#### What to do
Skip all pictures. Write out the data below from its first line through the line that contains "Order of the".

#### Information supplied
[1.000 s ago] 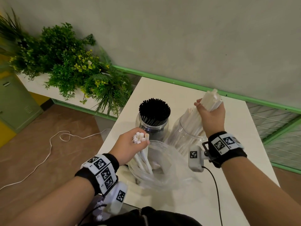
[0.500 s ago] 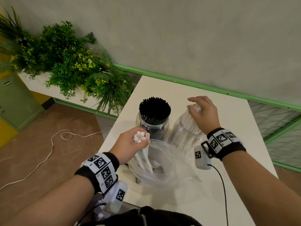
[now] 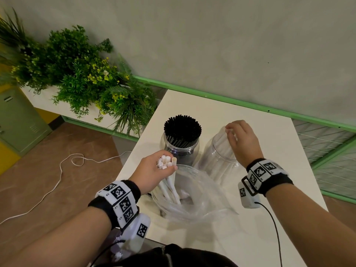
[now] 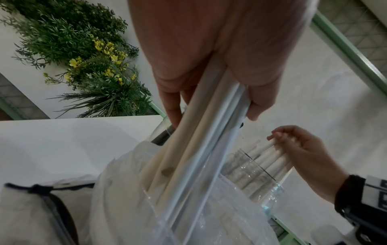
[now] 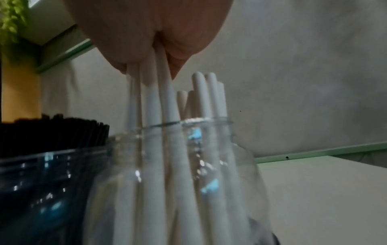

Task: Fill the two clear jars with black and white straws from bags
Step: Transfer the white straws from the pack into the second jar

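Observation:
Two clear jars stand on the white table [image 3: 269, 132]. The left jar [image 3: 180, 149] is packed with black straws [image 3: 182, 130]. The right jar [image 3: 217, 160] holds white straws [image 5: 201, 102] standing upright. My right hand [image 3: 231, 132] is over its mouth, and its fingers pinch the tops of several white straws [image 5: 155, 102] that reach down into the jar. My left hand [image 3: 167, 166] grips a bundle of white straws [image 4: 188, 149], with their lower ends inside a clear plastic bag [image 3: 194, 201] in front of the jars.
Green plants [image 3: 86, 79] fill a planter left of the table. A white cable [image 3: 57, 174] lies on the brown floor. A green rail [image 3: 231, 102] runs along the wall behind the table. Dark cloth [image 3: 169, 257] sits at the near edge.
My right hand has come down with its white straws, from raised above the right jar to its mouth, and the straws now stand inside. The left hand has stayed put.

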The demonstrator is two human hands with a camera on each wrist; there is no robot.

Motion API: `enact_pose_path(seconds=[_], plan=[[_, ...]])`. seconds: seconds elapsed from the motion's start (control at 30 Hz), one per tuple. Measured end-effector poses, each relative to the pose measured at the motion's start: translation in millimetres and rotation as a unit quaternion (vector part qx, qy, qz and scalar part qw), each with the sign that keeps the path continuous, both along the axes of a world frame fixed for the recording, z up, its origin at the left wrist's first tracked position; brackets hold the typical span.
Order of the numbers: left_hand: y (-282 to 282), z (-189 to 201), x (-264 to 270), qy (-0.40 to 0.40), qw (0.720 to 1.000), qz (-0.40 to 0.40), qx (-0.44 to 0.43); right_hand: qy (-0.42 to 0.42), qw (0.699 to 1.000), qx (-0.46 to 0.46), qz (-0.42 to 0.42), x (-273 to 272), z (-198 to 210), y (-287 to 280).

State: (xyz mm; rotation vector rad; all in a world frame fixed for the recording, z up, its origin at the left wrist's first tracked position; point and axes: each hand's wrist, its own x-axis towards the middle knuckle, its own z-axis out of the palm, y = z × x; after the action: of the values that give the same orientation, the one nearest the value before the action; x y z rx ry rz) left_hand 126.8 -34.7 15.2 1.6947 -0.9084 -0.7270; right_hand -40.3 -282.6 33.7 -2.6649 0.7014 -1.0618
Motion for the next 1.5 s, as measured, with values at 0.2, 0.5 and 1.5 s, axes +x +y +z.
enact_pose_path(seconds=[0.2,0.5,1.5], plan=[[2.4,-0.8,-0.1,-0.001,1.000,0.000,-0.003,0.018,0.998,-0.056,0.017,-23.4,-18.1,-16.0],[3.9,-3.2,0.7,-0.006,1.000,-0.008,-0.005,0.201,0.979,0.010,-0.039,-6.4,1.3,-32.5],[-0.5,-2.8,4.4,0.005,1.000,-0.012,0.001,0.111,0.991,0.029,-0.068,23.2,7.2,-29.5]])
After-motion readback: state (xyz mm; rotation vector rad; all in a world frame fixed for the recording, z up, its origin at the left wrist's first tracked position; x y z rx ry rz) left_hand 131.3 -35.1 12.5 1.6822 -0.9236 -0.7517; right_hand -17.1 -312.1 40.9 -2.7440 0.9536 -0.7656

#### Response box
[1.000 s ago] 
[0.500 s ago] 
[now] 
[now] 
[now] 

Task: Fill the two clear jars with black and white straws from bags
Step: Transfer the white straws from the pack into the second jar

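Observation:
Two clear jars stand on the white table [image 3: 269, 132]. The left jar [image 3: 180, 149] is packed with black straws [image 3: 182, 130]. The right jar [image 3: 217, 160] holds white straws [image 5: 201, 102] standing upright. My right hand [image 3: 231, 132] is over its mouth, and its fingers pinch the tops of several white straws [image 5: 155, 102] that reach down into the jar. My left hand [image 3: 167, 166] grips a bundle of white straws [image 4: 188, 149], with their lower ends inside a clear plastic bag [image 3: 194, 201] in front of the jars.
Green plants [image 3: 86, 79] fill a planter left of the table. A white cable [image 3: 57, 174] lies on the brown floor. A green rail [image 3: 231, 102] runs along the wall behind the table. Dark cloth [image 3: 169, 257] sits at the near edge.
My right hand has come down with its white straws, from raised above the right jar to its mouth, and the straws now stand inside. The left hand has stayed put.
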
The demonstrator is two human hands with a camera on each wrist; there is no robot.

Motion API: `enact_pose_path(seconds=[_], plan=[[_, ...]])`. seconds: seconds elapsed from the motion's start (control at 30 Hz), one per tuple. Measured end-effector poses, each relative to the pose measured at the motion's start: translation in millimetres and rotation as a unit quaternion (vector part qx, qy, qz and scalar part qw), each with the sign that keeps the path continuous, both along the axes of a world frame fixed for the recording, z up, its origin at the left wrist's first tracked position; brackets hold the typical span.
Order of the numbers: left_hand: y (-282 to 282), z (-189 to 201), x (-264 to 270), qy (-0.40 to 0.40), qw (0.720 to 1.000), qz (-0.40 to 0.40), qx (-0.44 to 0.43); right_hand: qy (-0.42 to 0.42), qw (0.699 to 1.000), qx (-0.46 to 0.46), qz (-0.42 to 0.42), x (-273 to 272), z (-198 to 210), y (-287 to 280).

This completes the output.